Opinião

Tomar banho ou lavar o carro?

24 nov 2017 00:00

No futuro, o uso de um bem escasso como a água na rega de campos de golfe ou na lavagem do automóvel (há quem não dispense a limpeza semanal do mesmo) terá de ser muito bem ponderado.

Portugal enfrenta a seca mais grave desde que há registos meteorológicos sistemáticos, datados de 1931, e a situação pode agravar-se. Vários especialistas têm alertado para o avanço do deserto nos países do Norte de África, cujas consequências se farão sentir também por cá.

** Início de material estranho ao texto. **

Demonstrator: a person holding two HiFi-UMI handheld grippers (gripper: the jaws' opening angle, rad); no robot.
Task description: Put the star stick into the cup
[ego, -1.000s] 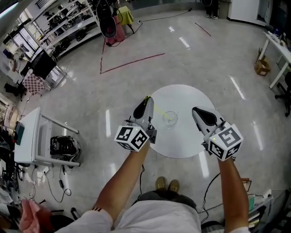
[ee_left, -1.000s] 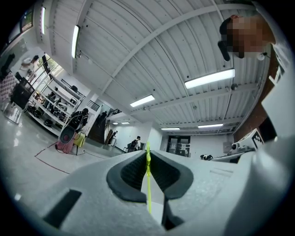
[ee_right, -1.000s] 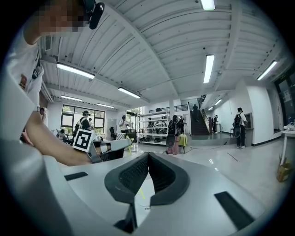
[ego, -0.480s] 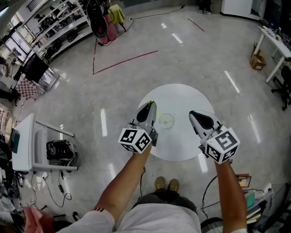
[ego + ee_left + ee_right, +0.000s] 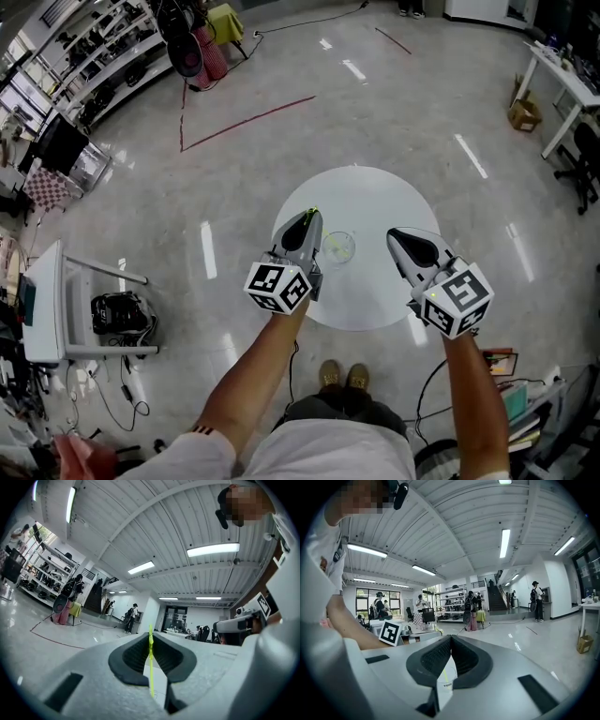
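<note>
A clear plastic cup stands on the round white table, left of its middle. My left gripper hangs just left of the cup, shut on a thin yellow-green star stick that runs up between its pads. The stick's green tip pokes past the jaw tips. I cannot tell whether its lower end reaches the cup. My right gripper hovers right of the cup, shut with nothing in it. In the right gripper view the cup shows through the gap below the jaws of the right gripper.
The table stands on a glossy grey floor marked with red tape lines. A white cart is at the left, shelving at the far left, a cardboard box at the far right. The person's feet are at the table's near edge.
My left gripper has moved right, closer to the cup, with the stick in it. The right gripper has shifted only slightly.
</note>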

O País poderá, no futuro, ter um clima semelhante ao de Marrocos ou da Argélia e enfrentar secas de vários anos seguidos, como explicou há dias Filipe Duarte Santos, que dirigiu o projecto Alterações Climáticas em Portugal: cenários, impactos e medidas de adaptação.

Redução da precipitação anual entre 20 e 35%, mais ondas de calor, e mais prolongadas, aumento médio da temperatura, que pode ser de 6ºC até ao fim do século no interior do País, são alguns dos aspectos do cenário mais dramático previsto por modelos físico-matemáticos, alerta igualmente Pedro Matos Soares, geofísico e investigador do projecto Cenários de Alterações Climáticas.

Uma coisa parece certa: a água vai ser um bem raro. É sabido que o desperdício de água continua a ser uma realidade, não apenas por cada um de nós, muitas vezes sem nos darmos conta, mas também na rede pública. Há que mudar mentalidades e hábitos, enraizados e vistos como garantidos, mas que poderão deixar de o ser a médio prazo.

No futuro, o uso de um bem escasso como a água na rega de campos de golfe ou na lavagem do automóvel (há quem não dispense a limpeza semanal do mesmo) terá de ser muito bem ponderado. Certamente que ninguém desejará chegar ao extremo de ter de escolher entre tomar banho ou lavar o carro.

Muitos de nós já não se recordarão, mas ainda há menos de 30 anos havia na região inúmeras localidades sem abastecimento público de água, o que obrigava as populações a sacrifícios acrescidos, sobretudo no Verão, quando a água escasseava. Nesses tempos, o aproveitamento deste bem precioso era a regra.

Com o “luxo” que passou a ser abrir a torneira e ter água, não apenas fria mas também quente, rapidamente nos esquecemos que o cenário pode mudar. Habituadas desde sempre à escassez de água, as gentes das freguesias serranas do concelho de Porto de Mós desenvolveram estratégias para contornar o problema, sendo disso exemplo os Telhados de Água da Mendiga e de Serro Ventoso, que permitem aproveitar e transformar a água da chuva em água potável, e de que damos conta nesta edição.

Mesmo depois da chegada da rede pública, os sistemas continuaram a funcionar e ainda hoje são utilizados pelas populações. Não será pior ideia pôr os olhos neste exemplo para dele tirar lição. Vários municípios estão a tomar medidas de poupança de água, que poderão servir como exemplo para os cidadãos.

A redução ou suspensão da rega dos espaços verdes públicos, adoptada por Porto de Mós e Leiria, é uma delas. Este último município está também a promover a campanha Nós poupamos a água, que vai ganhar forma através de um concurso de desenho infantil destinado a crianças dos jardins de infância e alunos do ensino básico, suas famílias e docentes. Porque é de pequenino que se ganham bons hábitos!